# [WORK TASK]
Leave the pictures out and give every entry again exactly.

# [EXTRACTED RECORDS]

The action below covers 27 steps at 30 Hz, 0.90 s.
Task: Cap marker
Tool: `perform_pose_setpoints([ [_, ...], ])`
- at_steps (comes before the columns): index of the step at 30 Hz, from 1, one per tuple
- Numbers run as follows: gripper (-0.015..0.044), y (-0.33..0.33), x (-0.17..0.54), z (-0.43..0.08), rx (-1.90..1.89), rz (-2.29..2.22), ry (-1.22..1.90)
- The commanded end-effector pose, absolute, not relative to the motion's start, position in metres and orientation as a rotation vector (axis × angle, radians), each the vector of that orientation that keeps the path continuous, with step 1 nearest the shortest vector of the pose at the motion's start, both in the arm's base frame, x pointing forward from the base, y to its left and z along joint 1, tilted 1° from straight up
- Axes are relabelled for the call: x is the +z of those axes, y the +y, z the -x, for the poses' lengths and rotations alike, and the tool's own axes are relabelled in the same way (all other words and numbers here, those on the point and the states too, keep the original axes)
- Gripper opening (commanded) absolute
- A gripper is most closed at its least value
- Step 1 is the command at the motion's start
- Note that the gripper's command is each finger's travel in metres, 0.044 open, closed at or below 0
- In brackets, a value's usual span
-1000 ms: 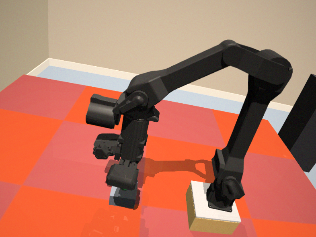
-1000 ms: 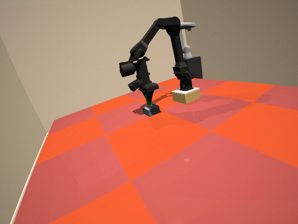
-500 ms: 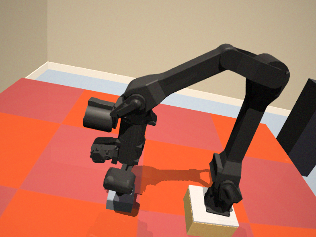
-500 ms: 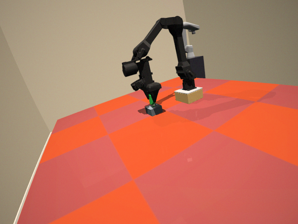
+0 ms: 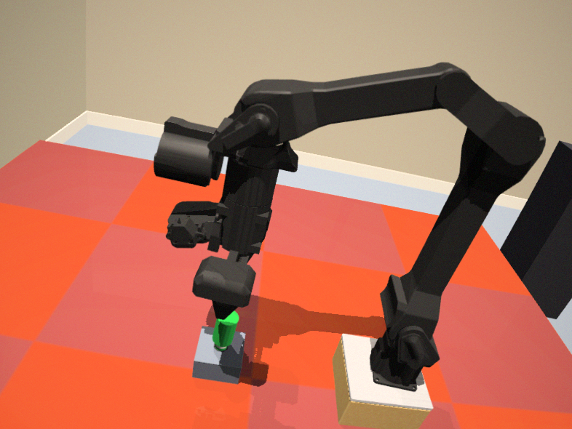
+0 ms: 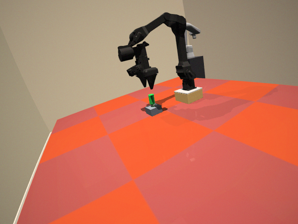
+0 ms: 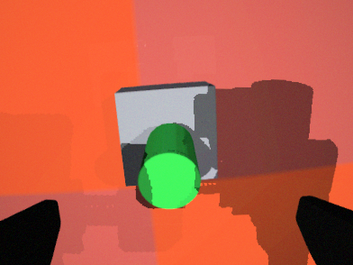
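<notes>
The green cap (image 5: 225, 331) (image 6: 151, 99) (image 7: 169, 180) stands upright on the marker. A short light-coloured part of the marker (image 5: 220, 347) (image 6: 152, 105) shows between the cap's lower rim and the holder; the rest of the marker is hidden. The grey holder block (image 5: 216, 369) (image 6: 150, 111) (image 7: 155, 108) sits flat on the table. My gripper (image 5: 225, 316) (image 6: 148, 87) (image 7: 183, 213) is open and empty, with its fingers wide apart. In the exterior view the fingertips are above the cap's top and clear of it. Whether the cap is clicked fully on cannot be told.
The arm's base stands on a white-topped tan block (image 5: 364, 390) (image 6: 188, 97), to the right of the holder in the top view. A dark pedestal (image 5: 543, 230) (image 6: 197, 66) stands behind the base, with a pale grey arm (image 6: 189, 50) on it in the exterior view.
</notes>
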<state>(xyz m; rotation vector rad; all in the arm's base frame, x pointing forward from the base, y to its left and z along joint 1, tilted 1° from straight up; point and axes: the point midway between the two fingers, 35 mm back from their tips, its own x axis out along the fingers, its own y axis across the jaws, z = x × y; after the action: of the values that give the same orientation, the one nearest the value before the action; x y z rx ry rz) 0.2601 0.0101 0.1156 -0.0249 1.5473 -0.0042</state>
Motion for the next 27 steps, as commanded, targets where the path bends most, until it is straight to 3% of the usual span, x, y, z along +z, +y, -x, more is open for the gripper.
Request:
perform_pose_setpoints([
  [1, 0.0361, 0.0123, 0.1114, -0.2556, 0.056, 0.087, 1.555],
  [15, 0.0000, 0.0127, 0.1100, -0.2551, 0.066, 0.097, 1.555],
  [27, 0.0000, 0.0127, 0.1097, -0.2551, 0.066, 0.097, 1.555],
])
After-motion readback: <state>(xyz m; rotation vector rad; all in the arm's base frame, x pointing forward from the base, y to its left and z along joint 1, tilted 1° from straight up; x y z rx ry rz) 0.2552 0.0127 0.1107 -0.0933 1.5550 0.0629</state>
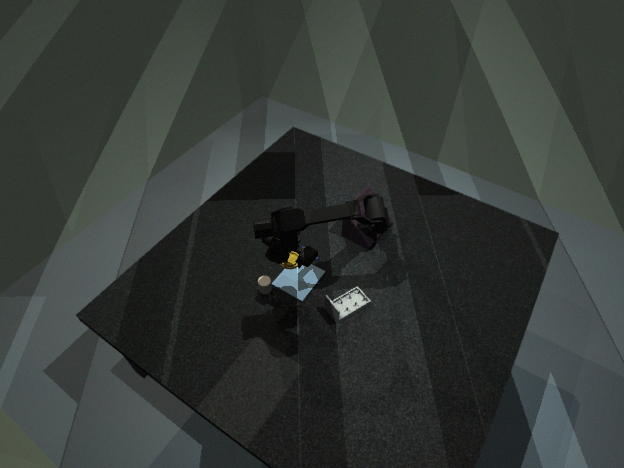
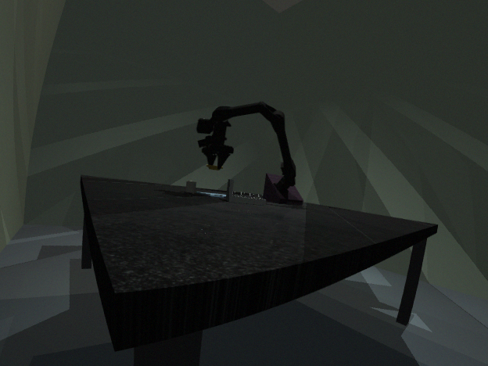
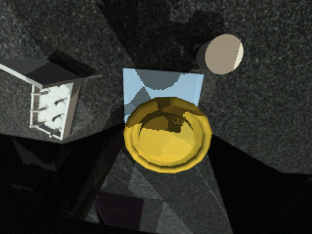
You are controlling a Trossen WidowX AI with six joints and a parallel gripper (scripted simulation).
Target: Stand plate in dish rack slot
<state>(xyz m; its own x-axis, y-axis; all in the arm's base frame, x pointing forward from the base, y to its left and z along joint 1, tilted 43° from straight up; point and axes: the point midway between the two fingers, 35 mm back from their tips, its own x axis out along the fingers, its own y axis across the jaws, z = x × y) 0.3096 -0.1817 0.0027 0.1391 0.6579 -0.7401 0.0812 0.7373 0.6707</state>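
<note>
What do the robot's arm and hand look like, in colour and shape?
The arm is black, made of slim boxy links with rounded joints, and rises from a dark purple wedge-shaped base. The hand is black too, with two short tapering fingers. No cables or markings are visible in this dim light.
</note>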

# [EXERCISE SOLUTION]
The action below covers 27 steps at 30 Hz, 0.90 s.
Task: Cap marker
Tool: `perform_pose_setpoints([ [_, ...], ])`
- at_steps (comes before the columns): index of the step at 30 Hz, from 1, one per tuple
- Numbers run as follows: gripper (-0.015..0.044), y (-0.33..0.33), x (-0.17..0.54), z (-0.43..0.08), rx (-1.90..1.89), rz (-2.29..2.22), ry (-1.22..1.90)
- The commanded end-effector pose, absolute, not relative to the motion's start, position in metres and orientation as a rotation vector (axis × angle, radians), each the vector of that orientation that keeps the path continuous, with step 1 nearest the shortest vector of the pose at the motion's start, both in the arm's base frame, x pointing forward from the base, y to its left and z along joint 1, tilted 1° from straight up
- Axes are relabelled for the call: x is the +z of those axes, y the +y, z the -x, for the poses' lengths and rotations alike, and the tool's own axes are relabelled in the same way (all other words and numbers here, those on the point and the states too, keep the original axes)
- Gripper opening (commanded) absolute
- A gripper is most closed at its least value
- Step 1 is the command at the motion's start
- Note that the gripper's command is each finger's travel in metres, 0.044 open, closed at or below 0
- In brackets, a value's usual span
-1000 ms: 
-1000 ms: 
-500 ms: 
-500 ms: 
+0 ms: 
+0 ms: 
+0 ms: 
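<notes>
The green cap (image 5: 225, 331) (image 6: 151, 99) (image 7: 169, 180) stands upright on the marker. A short light-coloured part of the marker (image 5: 220, 347) (image 6: 152, 105) shows between the cap's lower rim and the holder; the rest of the marker is hidden. The grey holder block (image 5: 216, 369) (image 6: 150, 111) (image 7: 155, 108) sits flat on the table. My gripper (image 5: 225, 316) (image 6: 148, 87) (image 7: 183, 213) is open and empty, with its fingers wide apart. In the exterior view the fingertips are above the cap's top and clear of it. Whether the cap is clicked fully on cannot be told.
The arm's base stands on a white-topped tan block (image 5: 364, 390) (image 6: 188, 97), to the right of the holder in the top view. A dark pedestal (image 5: 543, 230) (image 6: 197, 66) stands behind the base, with a pale grey arm (image 6: 189, 50) on it in the exterior view.
</notes>
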<state>(xyz m; rotation vector rad; all in the arm's base frame, x pointing forward from the base, y to its left and z along joint 1, tilted 1° from straight up; point and axes: the point midway between the two fingers, 35 mm back from their tips, its own x axis out along the fingers, its own y axis across the jaws, z = x × y; after the action: of the values that give the same orientation, the one nearest the value before the action; x y z rx ry rz) 0.2601 0.0101 0.1156 -0.0249 1.5473 -0.0042</state>
Motion for the next 27 steps, as commanded, targets where the path bends most, until it is straight to 3% of the usual span, x, y, z along +z, +y, -x, more is open for the gripper.
Request:
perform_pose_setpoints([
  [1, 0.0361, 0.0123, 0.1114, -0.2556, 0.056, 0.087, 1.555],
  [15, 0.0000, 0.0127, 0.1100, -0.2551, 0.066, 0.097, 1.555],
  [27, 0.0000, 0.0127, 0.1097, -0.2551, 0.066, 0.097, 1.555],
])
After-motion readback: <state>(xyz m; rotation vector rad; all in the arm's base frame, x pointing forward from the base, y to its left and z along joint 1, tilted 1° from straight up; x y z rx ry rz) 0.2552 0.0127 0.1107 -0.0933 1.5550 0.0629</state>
You are controlling a Trossen WidowX AI with six joints and a parallel gripper (scripted simulation).
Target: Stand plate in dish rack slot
<state>(xyz m; its own x-axis, y-axis; all in the arm's base frame, x pointing forward from the base, y to its left and z along joint 1, tilted 43° from straight up; point and axes: the point midway between the two fingers, 35 mm back from their tips, its own x axis out along the fingers, its own y axis across the jaws, z = x × y) 0.3096 -0.1817 0.0027 0.1391 0.6579 -0.7401 0.0812 0.7373 0.6707</state>
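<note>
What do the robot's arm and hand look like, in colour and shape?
The arm is black, made of slim boxy links with rounded joints, and rises from a dark purple wedge-shaped base. The hand is black too, with two short tapering fingers. No cables or markings are visible in this dim light.
</note>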

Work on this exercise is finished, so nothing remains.